Anal Fistula the management of convoluted anal fistula remains a test for specialists and a baffling issue for patients. Treatment expects to cure the condition, with seepage of the related contaminated organ abscess and annihilation of the fistula tract. The greater part of perianal diseases are either idiopathic or crypto-glandular in inception. All techniques for fistula repair depend on the disposal of the fistula interior opening to the anal gland. Anorectal abscess and the fistula that it may bring about, are long-term processes, initially portrayed toward the start of the recorded medical history, as a component of the ''Corpus Hippocraticum'' in a treatise termed ''On Fistulae''.
The notable reasons for a typical/confused abscess and fistula, including inflammatory bowel disease, contagious disease, mycobacterial contamination, neoplasm and injury. Fistulas, auxiliary to these procedures are named complex and require the utilization of nonstandard systems for management. The most regular giving grumblings of patients a anal fistula are swelling, agony and release. The previous two manifestations are normally connected with a abscess, when the outside or optional opening has shut or has neglected to create Anal fistula may be mistaken for suppurative hidradenitis and pilonidal sinus and the specialist should be mindful so as to make the right determination.

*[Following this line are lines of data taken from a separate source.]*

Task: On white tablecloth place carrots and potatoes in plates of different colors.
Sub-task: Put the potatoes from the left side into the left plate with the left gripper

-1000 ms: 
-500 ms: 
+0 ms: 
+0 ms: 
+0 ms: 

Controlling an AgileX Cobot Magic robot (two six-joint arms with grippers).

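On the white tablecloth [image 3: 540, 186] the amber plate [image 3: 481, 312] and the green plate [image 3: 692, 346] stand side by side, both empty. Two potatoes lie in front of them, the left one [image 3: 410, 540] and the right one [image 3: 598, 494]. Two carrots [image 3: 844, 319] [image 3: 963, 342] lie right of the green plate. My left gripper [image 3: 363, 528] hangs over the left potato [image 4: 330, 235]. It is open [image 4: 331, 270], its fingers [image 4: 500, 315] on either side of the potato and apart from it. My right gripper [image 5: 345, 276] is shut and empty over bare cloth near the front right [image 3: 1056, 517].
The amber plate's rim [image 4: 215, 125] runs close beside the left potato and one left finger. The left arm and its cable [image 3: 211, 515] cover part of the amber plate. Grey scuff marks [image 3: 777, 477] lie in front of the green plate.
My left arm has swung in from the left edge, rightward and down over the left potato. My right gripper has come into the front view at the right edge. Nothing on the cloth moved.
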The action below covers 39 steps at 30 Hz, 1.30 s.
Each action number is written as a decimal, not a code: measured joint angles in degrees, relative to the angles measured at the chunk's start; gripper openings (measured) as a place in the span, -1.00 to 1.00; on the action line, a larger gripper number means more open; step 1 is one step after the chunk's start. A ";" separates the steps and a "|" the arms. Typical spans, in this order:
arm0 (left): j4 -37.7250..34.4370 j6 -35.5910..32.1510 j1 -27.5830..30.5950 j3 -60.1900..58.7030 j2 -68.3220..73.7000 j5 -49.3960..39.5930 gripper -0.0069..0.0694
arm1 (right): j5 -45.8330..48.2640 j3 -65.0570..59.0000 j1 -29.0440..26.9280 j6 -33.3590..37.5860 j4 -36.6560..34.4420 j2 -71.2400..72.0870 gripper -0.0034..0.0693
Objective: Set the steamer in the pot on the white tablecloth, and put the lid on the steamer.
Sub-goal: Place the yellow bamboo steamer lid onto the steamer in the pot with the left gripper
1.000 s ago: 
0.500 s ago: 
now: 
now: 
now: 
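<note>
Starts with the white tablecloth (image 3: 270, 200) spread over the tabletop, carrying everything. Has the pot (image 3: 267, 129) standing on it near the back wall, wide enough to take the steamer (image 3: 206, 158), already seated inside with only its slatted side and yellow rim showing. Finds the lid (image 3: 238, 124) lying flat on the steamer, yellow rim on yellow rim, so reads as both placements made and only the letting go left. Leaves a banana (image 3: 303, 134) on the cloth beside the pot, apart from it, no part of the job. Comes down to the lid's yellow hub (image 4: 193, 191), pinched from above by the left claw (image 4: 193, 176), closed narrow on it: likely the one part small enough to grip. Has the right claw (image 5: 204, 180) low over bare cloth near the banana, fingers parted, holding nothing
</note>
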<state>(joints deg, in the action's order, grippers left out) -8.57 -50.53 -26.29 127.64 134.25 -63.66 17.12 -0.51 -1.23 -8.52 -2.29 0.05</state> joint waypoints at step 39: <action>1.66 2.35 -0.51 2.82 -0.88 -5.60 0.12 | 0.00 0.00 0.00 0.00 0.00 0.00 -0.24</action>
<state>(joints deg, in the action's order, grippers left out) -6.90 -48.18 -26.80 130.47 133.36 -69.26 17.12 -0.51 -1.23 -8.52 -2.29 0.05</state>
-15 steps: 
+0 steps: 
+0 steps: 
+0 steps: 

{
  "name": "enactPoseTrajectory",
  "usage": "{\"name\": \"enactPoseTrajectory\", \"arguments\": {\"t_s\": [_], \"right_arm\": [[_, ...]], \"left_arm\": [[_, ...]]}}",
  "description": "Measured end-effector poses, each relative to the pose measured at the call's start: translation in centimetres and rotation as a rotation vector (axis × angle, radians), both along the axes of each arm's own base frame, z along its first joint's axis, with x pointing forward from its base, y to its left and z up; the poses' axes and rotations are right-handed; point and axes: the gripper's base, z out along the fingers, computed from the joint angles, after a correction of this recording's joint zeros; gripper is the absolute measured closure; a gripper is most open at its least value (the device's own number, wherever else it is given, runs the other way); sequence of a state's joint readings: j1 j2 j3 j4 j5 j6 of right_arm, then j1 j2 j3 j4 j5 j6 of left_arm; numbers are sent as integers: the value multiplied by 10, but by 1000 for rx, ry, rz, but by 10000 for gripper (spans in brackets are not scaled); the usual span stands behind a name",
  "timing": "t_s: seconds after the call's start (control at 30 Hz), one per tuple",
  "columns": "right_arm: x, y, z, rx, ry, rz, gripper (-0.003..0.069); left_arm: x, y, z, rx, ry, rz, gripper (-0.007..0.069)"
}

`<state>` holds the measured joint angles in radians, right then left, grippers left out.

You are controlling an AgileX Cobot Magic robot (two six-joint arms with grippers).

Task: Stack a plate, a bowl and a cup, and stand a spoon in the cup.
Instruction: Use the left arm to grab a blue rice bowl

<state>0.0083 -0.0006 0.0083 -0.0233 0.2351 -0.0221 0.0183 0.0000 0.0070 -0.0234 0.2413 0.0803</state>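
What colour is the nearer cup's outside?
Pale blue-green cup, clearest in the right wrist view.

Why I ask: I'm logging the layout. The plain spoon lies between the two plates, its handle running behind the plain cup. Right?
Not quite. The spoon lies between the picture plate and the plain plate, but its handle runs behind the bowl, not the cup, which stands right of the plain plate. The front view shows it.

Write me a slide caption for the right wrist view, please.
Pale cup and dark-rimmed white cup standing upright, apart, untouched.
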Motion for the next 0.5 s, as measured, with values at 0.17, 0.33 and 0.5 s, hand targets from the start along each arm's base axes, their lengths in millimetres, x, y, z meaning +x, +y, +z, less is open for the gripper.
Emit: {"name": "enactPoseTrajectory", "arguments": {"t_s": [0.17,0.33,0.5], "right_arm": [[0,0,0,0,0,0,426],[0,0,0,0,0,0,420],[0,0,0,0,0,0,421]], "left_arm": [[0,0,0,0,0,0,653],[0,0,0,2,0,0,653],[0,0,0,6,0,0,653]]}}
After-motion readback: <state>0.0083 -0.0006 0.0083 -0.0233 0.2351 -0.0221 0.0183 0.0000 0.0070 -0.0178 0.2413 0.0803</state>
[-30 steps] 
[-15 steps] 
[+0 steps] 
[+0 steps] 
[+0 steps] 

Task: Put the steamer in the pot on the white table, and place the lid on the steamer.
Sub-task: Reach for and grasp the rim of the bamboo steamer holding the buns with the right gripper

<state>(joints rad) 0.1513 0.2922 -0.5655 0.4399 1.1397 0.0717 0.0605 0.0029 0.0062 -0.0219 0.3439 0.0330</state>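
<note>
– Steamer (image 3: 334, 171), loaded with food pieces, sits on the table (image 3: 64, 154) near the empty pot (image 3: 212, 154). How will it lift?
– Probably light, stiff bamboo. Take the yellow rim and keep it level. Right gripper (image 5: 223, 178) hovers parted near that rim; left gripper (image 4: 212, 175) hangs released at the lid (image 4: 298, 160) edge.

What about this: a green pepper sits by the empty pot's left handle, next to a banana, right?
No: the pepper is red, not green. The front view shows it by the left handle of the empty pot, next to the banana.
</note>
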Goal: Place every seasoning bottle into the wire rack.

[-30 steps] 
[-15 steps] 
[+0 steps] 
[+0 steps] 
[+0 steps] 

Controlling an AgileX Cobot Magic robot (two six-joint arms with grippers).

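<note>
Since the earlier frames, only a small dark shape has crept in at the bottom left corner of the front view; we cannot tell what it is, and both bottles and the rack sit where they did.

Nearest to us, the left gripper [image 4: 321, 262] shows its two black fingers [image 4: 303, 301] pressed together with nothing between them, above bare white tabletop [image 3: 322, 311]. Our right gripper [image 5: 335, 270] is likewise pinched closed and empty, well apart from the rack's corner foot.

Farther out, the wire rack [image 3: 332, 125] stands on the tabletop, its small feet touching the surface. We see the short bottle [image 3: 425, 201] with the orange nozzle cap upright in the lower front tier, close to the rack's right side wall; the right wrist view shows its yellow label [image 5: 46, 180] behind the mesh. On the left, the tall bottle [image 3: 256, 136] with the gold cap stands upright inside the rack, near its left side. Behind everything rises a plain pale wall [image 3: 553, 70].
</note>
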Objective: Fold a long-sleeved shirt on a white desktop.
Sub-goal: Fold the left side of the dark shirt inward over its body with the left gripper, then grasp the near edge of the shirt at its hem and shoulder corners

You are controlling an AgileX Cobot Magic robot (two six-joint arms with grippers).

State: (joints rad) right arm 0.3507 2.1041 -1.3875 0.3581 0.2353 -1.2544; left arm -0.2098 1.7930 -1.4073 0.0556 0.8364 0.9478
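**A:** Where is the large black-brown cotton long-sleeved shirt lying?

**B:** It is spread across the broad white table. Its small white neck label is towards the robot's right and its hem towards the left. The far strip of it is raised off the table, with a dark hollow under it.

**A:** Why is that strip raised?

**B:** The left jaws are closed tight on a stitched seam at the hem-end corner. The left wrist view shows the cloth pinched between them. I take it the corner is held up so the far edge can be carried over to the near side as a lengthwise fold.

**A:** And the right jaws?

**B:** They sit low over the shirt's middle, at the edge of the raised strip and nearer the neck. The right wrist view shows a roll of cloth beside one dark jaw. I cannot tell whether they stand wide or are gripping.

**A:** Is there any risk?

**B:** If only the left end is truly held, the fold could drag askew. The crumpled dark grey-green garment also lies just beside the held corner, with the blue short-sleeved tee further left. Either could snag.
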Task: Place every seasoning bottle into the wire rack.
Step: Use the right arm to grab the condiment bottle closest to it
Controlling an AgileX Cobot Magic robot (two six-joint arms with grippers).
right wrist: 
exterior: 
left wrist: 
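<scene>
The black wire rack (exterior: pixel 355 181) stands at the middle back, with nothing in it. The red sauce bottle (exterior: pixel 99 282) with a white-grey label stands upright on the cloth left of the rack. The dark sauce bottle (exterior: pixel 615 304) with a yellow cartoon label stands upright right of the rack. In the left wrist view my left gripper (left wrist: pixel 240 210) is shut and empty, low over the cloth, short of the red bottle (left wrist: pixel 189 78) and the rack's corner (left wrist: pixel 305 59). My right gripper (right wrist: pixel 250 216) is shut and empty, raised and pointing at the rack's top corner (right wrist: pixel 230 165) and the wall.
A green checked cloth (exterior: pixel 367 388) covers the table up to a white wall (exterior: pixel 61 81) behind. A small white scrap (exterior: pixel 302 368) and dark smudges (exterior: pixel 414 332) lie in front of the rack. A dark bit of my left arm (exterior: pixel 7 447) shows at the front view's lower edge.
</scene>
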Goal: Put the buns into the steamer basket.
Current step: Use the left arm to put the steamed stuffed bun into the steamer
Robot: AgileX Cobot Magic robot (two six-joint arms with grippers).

The advancement of rectal flap technique would be appealing with less sphincter muscle to be divided. Avoidance of contour defects, experiencing less pain due to the absence of a perineal wound and a faster healing process are the AMF (advancement mucosal flap) advantages. Beside these procedures, fistulotomy, fistulectomy and AMF with seton have also been used as new techniques for fistula treatment. Sphincter-sparing procedures are the standard treatment of anal fistula. The search for the effective treatments, not compromising continence has led to the development of the following techniques: 1) Anal fistula plug 2) Ligation of the intersphincteric fistula tract (LIFT) 3) Fibrin glue 4) VAAFT
January 2005 and 31st March 2011 247 patients presenting with anal fistulas were treated at the University Hospital Tor Vergata and were included in the present prospective study. Mean age was 47 years (range 16-76 years); minimum follow-up period was 6 months (mean 40, range 6-74 months). Patients were treated using 4 operative approaches: fistulotomy, fistulectomy, seton placement and rectal advancement flap. Data analyzed included: age, gender, type of fistula, operative intervention, healing rate, postoperative complications, reinterventions and recurrence. Etiologies of fistulas were cryptoglandular (n = 218), Crohn's disease (n = 26) and Ulcerative Colitis (n = 3). Fistulae were classified as simple -intersphincteric 57 (23%), low transphincteric 28 (11%) and complex -high transphicteric 122 (49%), suprasphincteric 2 (0.8%), extrasphinteric 2 (0.8%), recto-vaginal 7 (2.8%) Crohn 26 (10%) and UC 3 (1.2%). The most common surgical procedure was the placement of seton (62%), usually applied in case of complex fistulae and Crohn's patients.